The toxic clothing was dumped in the basement, which is now a hot zone for radioactive activity. It’s verboten to venture down into the basement, which of course meant I was dying to go. But, probably fortunately, we didn’t have enough time, and so we simply walked down a few of the deserted hallways. It looked a bit like an insane asylum, with tiny rooms branching off long corridors, looking like prison cells for the deranged. I don’t think it was, I think they were just tiny treatment rooms. We came to a main lobby at one end of the hospital, where Konstantin pointed out a nondescript rag sitting on a table. “Watch this,” he said grimly. “I’m not doing it twice.”
He got out his Geiger counter, holding it an inch above the rag. It went crazy. The normal background radiation for most of Chernobyl and Pripyat is around 3 or 4 microsieverts an hour. This immediately bounced all the way up to 90. For those of you counting, that’s a significant increase. He told me it was a face mask worn by the firemen who battled the blaze from the rooftop of Chernobyl. He held his hand there for a few seconds only, before quickly pulling it away.

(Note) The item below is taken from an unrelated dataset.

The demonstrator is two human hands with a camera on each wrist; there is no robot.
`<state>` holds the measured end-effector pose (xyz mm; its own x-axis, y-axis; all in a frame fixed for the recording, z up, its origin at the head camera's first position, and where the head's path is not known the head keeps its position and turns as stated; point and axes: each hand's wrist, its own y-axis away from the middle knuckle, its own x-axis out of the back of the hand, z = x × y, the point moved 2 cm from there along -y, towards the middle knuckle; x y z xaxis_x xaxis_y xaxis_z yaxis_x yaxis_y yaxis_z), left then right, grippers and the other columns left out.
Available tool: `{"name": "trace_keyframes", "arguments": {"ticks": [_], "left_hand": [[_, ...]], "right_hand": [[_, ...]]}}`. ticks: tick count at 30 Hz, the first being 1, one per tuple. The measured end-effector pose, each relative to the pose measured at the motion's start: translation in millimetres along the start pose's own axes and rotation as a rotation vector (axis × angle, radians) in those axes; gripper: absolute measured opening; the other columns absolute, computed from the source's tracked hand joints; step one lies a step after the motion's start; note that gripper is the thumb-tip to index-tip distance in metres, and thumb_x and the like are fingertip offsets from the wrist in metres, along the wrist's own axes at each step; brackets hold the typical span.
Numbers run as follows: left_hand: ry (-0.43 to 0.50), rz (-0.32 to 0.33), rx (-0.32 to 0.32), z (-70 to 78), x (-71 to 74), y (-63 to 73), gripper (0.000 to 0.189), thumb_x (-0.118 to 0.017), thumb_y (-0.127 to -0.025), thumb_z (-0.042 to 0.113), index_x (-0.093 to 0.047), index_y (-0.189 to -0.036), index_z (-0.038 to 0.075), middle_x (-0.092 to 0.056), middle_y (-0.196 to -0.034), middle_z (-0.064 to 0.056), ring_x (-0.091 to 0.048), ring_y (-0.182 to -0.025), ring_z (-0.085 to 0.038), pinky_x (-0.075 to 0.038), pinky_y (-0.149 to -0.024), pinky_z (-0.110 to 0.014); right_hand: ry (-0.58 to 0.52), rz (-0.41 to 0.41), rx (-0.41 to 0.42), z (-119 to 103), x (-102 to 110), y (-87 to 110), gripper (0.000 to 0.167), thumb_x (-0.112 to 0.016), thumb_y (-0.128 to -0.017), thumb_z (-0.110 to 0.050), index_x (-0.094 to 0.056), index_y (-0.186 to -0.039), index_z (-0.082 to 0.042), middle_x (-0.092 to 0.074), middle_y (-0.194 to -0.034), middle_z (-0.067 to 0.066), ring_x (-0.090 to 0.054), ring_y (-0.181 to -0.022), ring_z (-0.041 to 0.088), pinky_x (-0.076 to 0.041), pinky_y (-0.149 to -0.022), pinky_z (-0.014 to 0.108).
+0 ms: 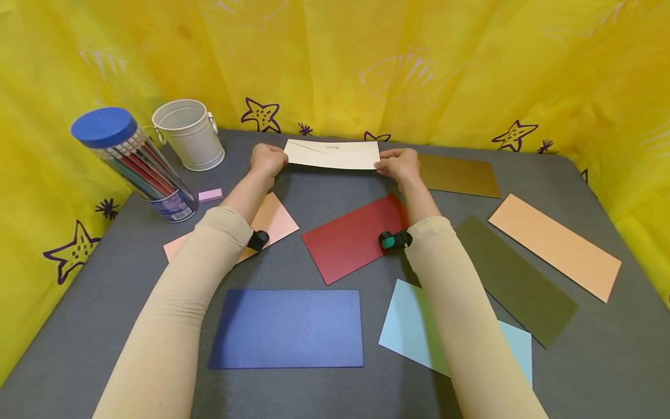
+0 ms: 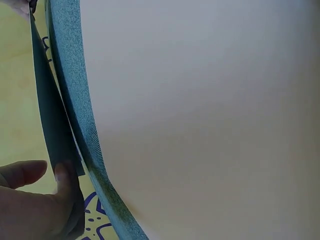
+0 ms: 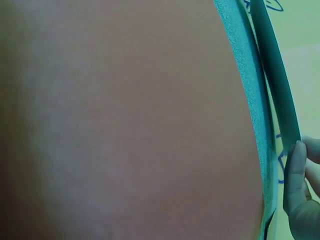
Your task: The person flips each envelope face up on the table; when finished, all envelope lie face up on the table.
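Observation:
Both hands hold a cream envelope (image 1: 332,156) by its two short ends, near the back of the table in the head view. Its flap side with small printing faces up. My left hand (image 1: 268,160) pinches the left end; my right hand (image 1: 400,164) pinches the right end. In the left wrist view the envelope (image 2: 47,100) appears nearly edge-on, with the left hand (image 2: 42,205) at its lower end. The right wrist view likewise has the envelope (image 3: 275,75) edge-on, its end between thumb and fingers. Behind the right hand lies a brown-gold rectangle (image 1: 460,176).
Flat coloured rectangles lie about: red (image 1: 350,238), blue (image 1: 288,329), light blue (image 1: 405,320), olive (image 1: 518,285), orange (image 1: 557,247) and pink-peach (image 1: 277,218). At the left stand a blue-lidded tub of pencils (image 1: 149,169), a white bucket (image 1: 191,137) and a pink eraser (image 1: 210,195).

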<state>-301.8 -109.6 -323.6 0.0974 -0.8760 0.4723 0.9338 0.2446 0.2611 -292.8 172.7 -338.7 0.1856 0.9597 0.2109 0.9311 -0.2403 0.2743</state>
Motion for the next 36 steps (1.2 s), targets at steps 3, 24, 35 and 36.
{"name": "trace_keyframes", "arguments": {"ticks": [3,24,35,36], "left_hand": [[-0.022,-0.013,0.001,-0.8,0.0,-0.4,0.033,-0.054,-0.084,0.003,-0.066,-0.114,-0.003,-0.057,-0.118,-0.010,-0.047,-0.101,-0.021,-0.038,-0.075,-0.021],[-0.023,-0.160,0.052,-0.7,-0.8,-2.0,0.044,-0.052,-0.094,0.012,-0.055,-0.134,-0.006,-0.042,-0.151,-0.013,-0.039,-0.138,-0.026,-0.036,-0.118,-0.037],[-0.017,-0.196,0.029,-1.9,4.6,-0.2,0.048,-0.050,-0.094,0.012,-0.050,-0.139,-0.007,-0.037,-0.156,-0.015,-0.034,-0.145,-0.028,-0.029,-0.123,-0.038],[-0.016,-0.205,0.028,-2.2,4.7,-0.3,0.049,-0.049,-0.094,0.012,-0.049,-0.139,-0.007,-0.036,-0.157,-0.016,-0.033,-0.146,-0.029,-0.029,-0.123,-0.039]], "right_hand": [[0.005,-0.018,-0.001,0.3,-0.8,0.0,0.040,-0.071,-0.085,0.002,-0.065,-0.124,0.005,-0.063,-0.109,0.015,-0.062,-0.053,0.003,-0.060,-0.081,0.026],[0.100,-0.044,-0.045,0.7,-4.1,5.1,0.038,-0.062,-0.092,-0.004,-0.061,-0.129,0.003,-0.060,-0.117,0.013,-0.060,-0.077,0.008,-0.058,-0.072,0.018],[0.145,-0.051,-0.033,0.6,-5.5,7.5,0.035,-0.060,-0.094,-0.009,-0.062,-0.126,0.004,-0.063,-0.110,0.010,-0.062,-0.087,0.012,-0.059,-0.088,0.028],[0.148,-0.051,-0.032,0.7,-5.7,7.6,0.035,-0.060,-0.094,-0.009,-0.062,-0.126,0.004,-0.063,-0.109,0.010,-0.062,-0.087,0.012,-0.059,-0.088,0.028]]}}
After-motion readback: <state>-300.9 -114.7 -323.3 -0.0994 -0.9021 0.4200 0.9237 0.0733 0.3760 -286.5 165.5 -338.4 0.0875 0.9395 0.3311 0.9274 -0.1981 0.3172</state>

With that dramatic finale, my visit to Chernobyl was over. We got back in the car, and I gazed sadly at the ghostly buildings and drooping trees whizzing by the window. I couldn’t help but feel a sense of regret that I hadn’t been able to see more, and that I hadn’t “connected” like I’d wanted to. I can spend hours in an old castle, just touching the walls, breathing in the musty air, imagining the sights and sounds of those long lost days. But I hadn’t had that chance here, and it’s still bothering me today. I felt rushed, and as a result, don’t feel like I got to revel in the history and truly savor the moment. But that’s all sort of beside the point. I will go back, someday. As I write this, the New Safe Confinement is being slowly rolled into place over Reactor 4. Soon, it will be gone forever. I got to see it.
We passed through the two checkpoints without incident. No alarms went off, and no one detected my illicit paraphernalia. The Soviet propaganda was safe, and now sits lovingly framed in my home. A peculiar reminder of a peculiar time.
There’s not much left for me to say about my trip there. I think I’ve said everything I can by now. It was one of the most profound experiences of my life, and I’ll never forget the feeling of seeing that dreadful, beautiful building for the first time. Humans are fools. We do our best, but in the end, we are fools, and we are sometimes reminded of our foolishness in terrible ways. Chernobyl is one of those lessons, and for anyone who visits, the voices of the past are all too clear. I’m really grateful I got to go. It’s a sobering experience, but it was simultaneously a joyful one, and the fulfillment of a childhood dream. I will never forget what I saw there, or the lost lives that, in many ways, still haunt those moldering ruins.